It’s all Dickens in our house, these days. I have a seven-year-old playing the part of Tiny Tim in the city’s production of A Christmas Carol; his father and I ferry him to rehearsals and debate the merits of his various fake English accents. We’re reading a childrens’ biography of Dickens as a bedtime story, and we’ve introduced our five-year-old to The Muppets version of the story so she doesn’t bolt in terror when we go to see her brother.

But as we work our way through this grand redemption tale of the season, it occurs to me that Mr. Scrooge feels oddly out of step these days. If Dickens were releasing A Christmas Carol for the first time this December, I’m not sure it’d ever catch on. The truth is, in his original incarnation, sour old Ebenezer looks … a lot like us. At least us in higehr ed.

This dawned on me uncomfortably as I watched The Muppet Christmas Carol with my daughter.

Outraged five year old: Scrooge is mean!

Me: Scrooge has made the mistake of thinking work is the only important thing in life.

Outraged five year old: Why does Scrooge want everybody to work on Christmas?

Me: He can’t imagine anything else useful besides working, honey.

Outraged five year old: Scrooge needs to learn to share!

Me: Well, yes. And he does, right? He doesn’t want to live a life where nobody remembers or cares about him. So he opens his heart.

But in the midst of this heartwarming discourse on industrial redemption, a chill of doubt and fear ran through me. The post-industrial work culture I know is one of precarity and pressure: everybody’s hustlin’. Work, unbundled from its 9-5 constraints, has become pervasive. While I watched A Christmas Carol with my little one, I was also wondering how much email was piling up.

Would it be as kind to let my kids keep believing in Santa as to let them believe in ... Scrooge?

Outraged me (muttering): Power doesn’t seem to be as lonely these days as it was for

Five year old: What?

Outraged me: Nothing, honey.

Five year old: Scrooge is sad because people say bad things about him when he’s not

Outraged me: Maybe the 1% should read what Twitter has to say about THEM.

Five year old: What?

Outraged me: Nothing. Sorry. I was just thinking we still have some Scrooges in the world.

Five year old: Why does Scrooge leave the poor bunny in the cold and throw things at him, Mommy?

Outraged me: Scrooge likes to believe that the people who don’t have what he has don’t deserve it. This is a mistake lots of people make, sweetheart. You should read the comments in The Chronicle of Higher Education sometime.

                                                                   ***

A search through the academic blogosphere suggests we may not be ready for any real, redemptive Christmas Carol of our times.

Are there no prisons? snipe the comfortable to the precariat who have not achieved tenure.

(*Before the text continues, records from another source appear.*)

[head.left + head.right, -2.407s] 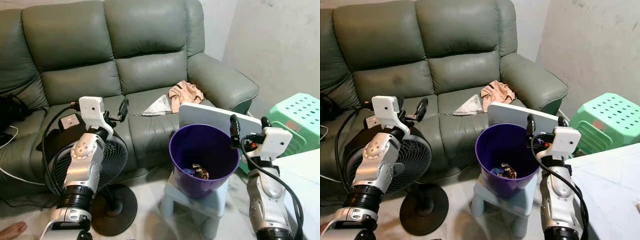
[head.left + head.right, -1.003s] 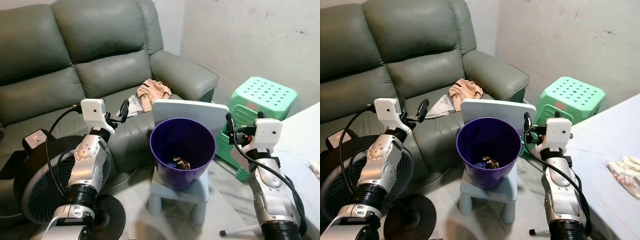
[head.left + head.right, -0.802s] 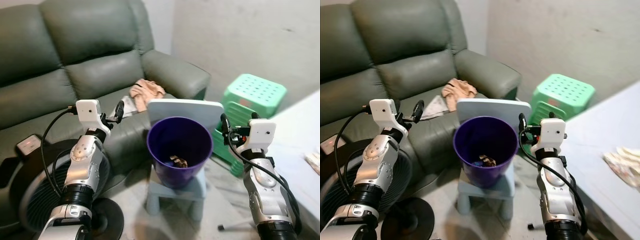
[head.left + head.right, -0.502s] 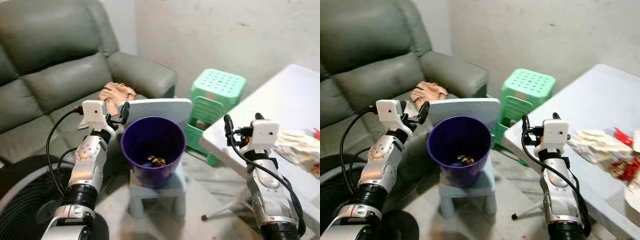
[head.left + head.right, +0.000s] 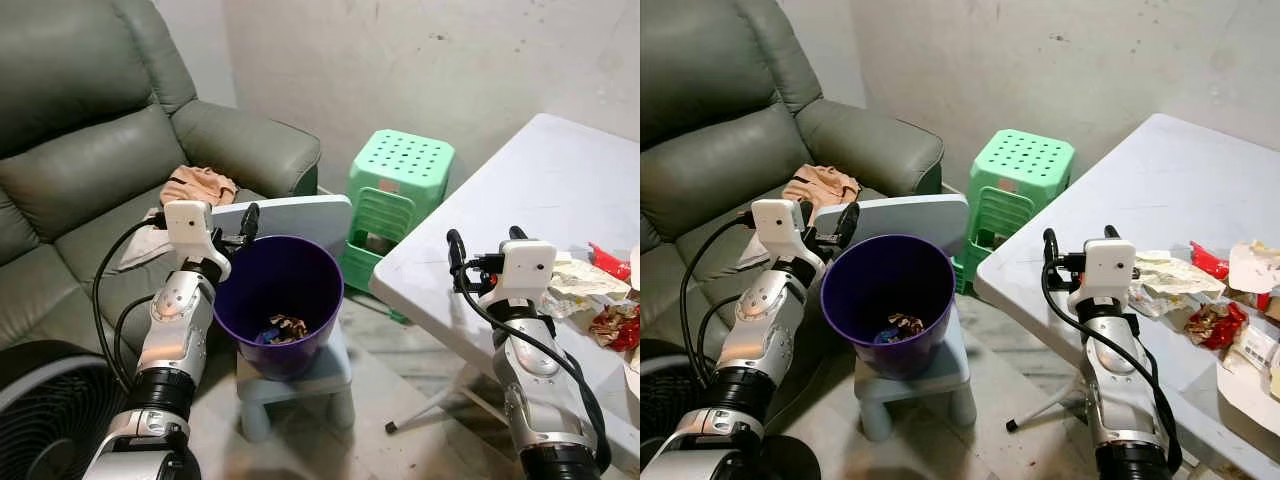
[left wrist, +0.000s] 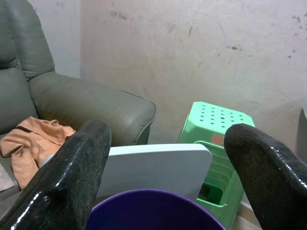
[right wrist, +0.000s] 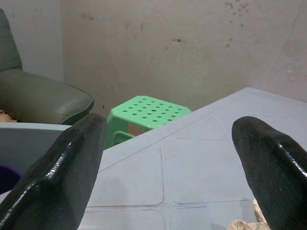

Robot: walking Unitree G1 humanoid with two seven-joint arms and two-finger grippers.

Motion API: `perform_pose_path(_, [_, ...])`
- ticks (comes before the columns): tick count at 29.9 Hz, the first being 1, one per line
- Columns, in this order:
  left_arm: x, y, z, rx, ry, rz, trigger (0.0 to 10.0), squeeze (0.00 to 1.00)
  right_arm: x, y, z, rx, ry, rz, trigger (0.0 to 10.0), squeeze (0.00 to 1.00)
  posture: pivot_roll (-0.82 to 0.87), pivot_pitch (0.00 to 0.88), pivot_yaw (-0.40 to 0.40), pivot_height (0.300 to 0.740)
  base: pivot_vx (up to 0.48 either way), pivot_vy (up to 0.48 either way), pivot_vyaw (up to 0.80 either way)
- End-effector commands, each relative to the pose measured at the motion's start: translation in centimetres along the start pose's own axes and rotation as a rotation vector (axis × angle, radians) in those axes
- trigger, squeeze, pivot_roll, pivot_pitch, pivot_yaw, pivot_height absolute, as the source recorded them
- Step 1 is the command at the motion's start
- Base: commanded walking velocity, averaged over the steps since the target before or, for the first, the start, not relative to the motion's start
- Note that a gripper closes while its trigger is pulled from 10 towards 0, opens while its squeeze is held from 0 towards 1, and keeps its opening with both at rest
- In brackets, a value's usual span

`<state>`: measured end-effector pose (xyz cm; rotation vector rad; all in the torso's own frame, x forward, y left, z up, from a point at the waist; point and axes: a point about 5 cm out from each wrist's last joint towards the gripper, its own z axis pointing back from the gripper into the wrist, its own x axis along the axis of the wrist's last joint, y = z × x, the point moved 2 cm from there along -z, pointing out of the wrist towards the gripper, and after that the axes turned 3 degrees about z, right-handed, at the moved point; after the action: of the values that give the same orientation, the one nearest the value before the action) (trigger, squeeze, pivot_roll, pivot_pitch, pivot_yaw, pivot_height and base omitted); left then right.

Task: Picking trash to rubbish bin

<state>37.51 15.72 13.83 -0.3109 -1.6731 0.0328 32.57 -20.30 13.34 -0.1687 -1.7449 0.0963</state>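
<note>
Cam has swung right since 2.4 s ago: sofa [image 5: 90, 150] now sits at frame left, fan [image 5: 45, 425] is down in the bottom-left corner, and the white table [image 5: 1140, 210] w/ trash has come into view on the right. Things themselves haven't shifted, just the view.

Purple bin [image 5: 278, 300] sits on a small pale-blue stool [image 5: 300, 380], in front of sofa, w/ a flat pale-blue board [image 5: 290, 215] leaning up behind its rim. Few bits of rubbish [image 5: 285, 328] already at bin bottom.

Trash wrappers [image 5: 1185, 285] lie on table's right part: crumpled white/clear plastic plus red packets [image 5: 1210, 325].

Green stool [image 5: 395, 195] stands against wall between sofa arm and table. Peach cloth [image 5: 198, 185] lies on sofa seat.

L gripper [image 5: 243, 225] raised just beside bin's near-left rim, fingers [image 6: 72, 177] spread apart, nothing between them. R gripper [image 5: 1077, 250] raised over table's near edge, left of the wrappers and apart from them; fingers [image 7: 67, 172] spread wide too, empty.
</note>
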Motion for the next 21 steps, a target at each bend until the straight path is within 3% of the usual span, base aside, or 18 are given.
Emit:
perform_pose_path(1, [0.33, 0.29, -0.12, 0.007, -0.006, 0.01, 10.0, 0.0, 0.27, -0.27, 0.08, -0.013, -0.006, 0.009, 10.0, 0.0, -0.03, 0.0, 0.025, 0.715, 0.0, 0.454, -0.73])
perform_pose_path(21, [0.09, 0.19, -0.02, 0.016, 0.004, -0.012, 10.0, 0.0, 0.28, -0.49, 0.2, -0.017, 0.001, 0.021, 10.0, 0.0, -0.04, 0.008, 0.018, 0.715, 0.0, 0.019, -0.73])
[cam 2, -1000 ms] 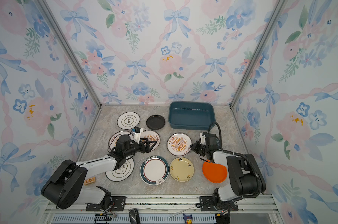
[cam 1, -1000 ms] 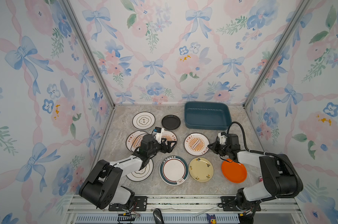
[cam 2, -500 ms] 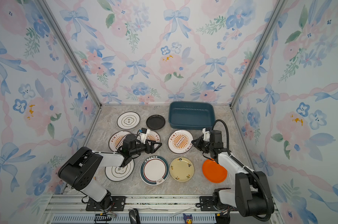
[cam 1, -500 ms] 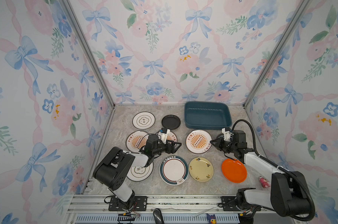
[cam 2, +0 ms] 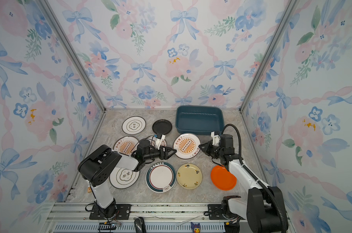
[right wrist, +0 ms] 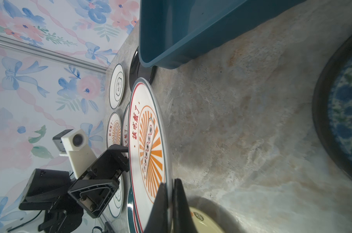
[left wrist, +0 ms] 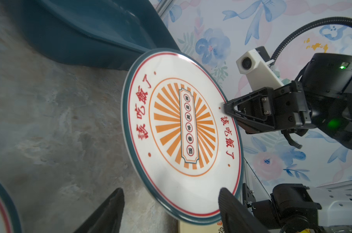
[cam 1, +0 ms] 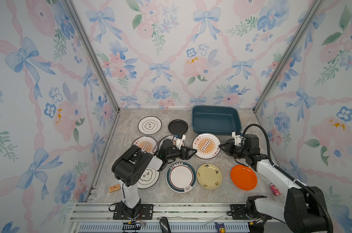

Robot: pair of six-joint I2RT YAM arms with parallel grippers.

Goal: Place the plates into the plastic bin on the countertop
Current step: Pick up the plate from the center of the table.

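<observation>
Pinching a sunburst plate (cam 1: pixel 206 145) by its rim
The right gripper (cam 1: pixel 221 146) is clamped on the round, glossy white plate, which tilts over the marbled countertop (cam 1: pixel 130 125) just before the teal plastic bin (cam 1: pixel 215 132); the left gripper (cam 1: pixel 193 151) gapes wide at the plate's opposite edge.

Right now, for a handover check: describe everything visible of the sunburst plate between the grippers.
The sunburst plate is round, glossy white, teal-edged, with orange rays and red characters. It hangs tilted above the countertop near the plastic bin. The right gripper pinches one edge; the open left gripper straddles the opposite edge.
</observation>
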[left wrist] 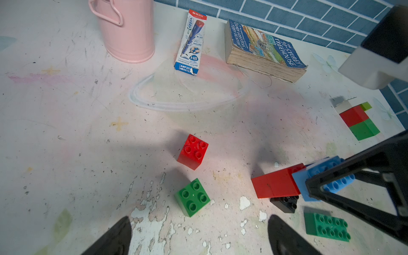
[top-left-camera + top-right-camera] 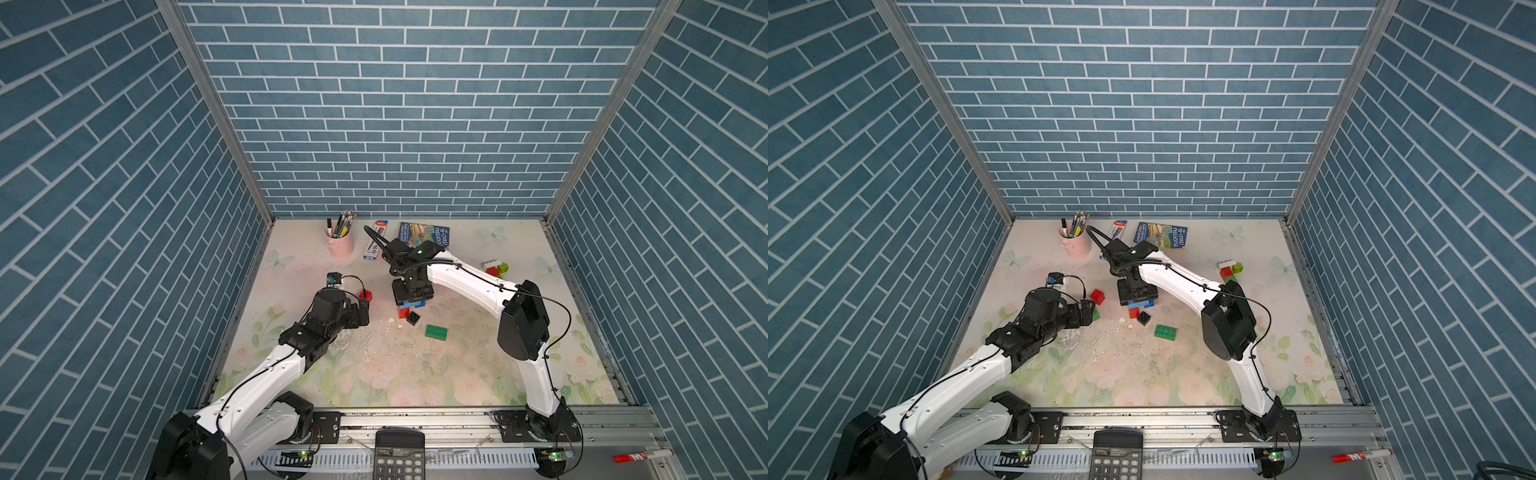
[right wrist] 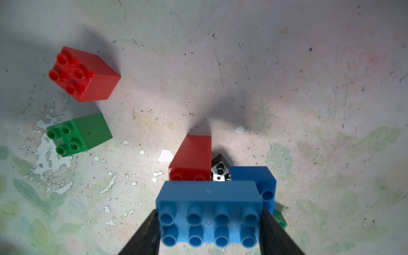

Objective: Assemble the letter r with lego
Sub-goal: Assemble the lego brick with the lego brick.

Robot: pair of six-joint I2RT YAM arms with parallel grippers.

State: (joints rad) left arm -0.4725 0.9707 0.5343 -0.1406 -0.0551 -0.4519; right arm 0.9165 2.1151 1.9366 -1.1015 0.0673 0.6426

Are there no workhouses? they sneer at all who dared specialize in disciplines that aren’t, effectively, economic engines of their own.

When the ghosts of Christmas past arrive to point out that many struggling scholars chose their disciplines some time ago, under very different economic and cultural realities, it doesn’t seem to register. Nor does the fact that in many families, just going to SCHOOL is a big, foreign, intimidating thing. If no one in a kid’s life can explain the difference between sociology and neuroscience, the concept of choosing a field based on return on investment simply isn’t on the radar. Perhaps if the commenters spent their surplus hours consulting in local high schools rather than soapboxing on the internet, they could help save future generations of bright deserving youth. But let me tell you, even neuroscience ain’t a ticket to Easy Street these days, Mr. Scrooge, sir.

And if the ghosts of Christmas future intone that the tenure track is dwindling and in fact that higher ed would currently run aground in 20 minutes if all who teach within its hallowed halls were offered job security and a living wage? More selective hearing. The deserving will make it, runs the Victorian logic of parsimonious “charity” that only extends its warmth to those it recognizes as kith and kin, fellow winners in an increasingly stacked and unsustainable game.

Secure or precarious, we academics are all tied like Scrooge to our desks these days, trying to fit more and more work and possibility into the same old 24 hours. If you have a reasonable job in academia after studying for half a lifetime? Please expect to work increasingly long hours on the treadmill for the privilege of believing you have not been left behind. If you don’t? Better bust your hump and distinguish yourself ever further, ever higher.

And if the ghost of Christmas present dares show his jolly face and suggest you leave your toil for leisure? The academy – and the rest of post-industrial capitalism – suggests you simply make leisure of your toil. We work on ourselves and our careers and our merged personal/professional identities, here in these convenient online spaces, around the clock. Few of us have time for redemption, these days.

So pass over, spirits: we in this era have no real ears to hear you.

God bless us, every one.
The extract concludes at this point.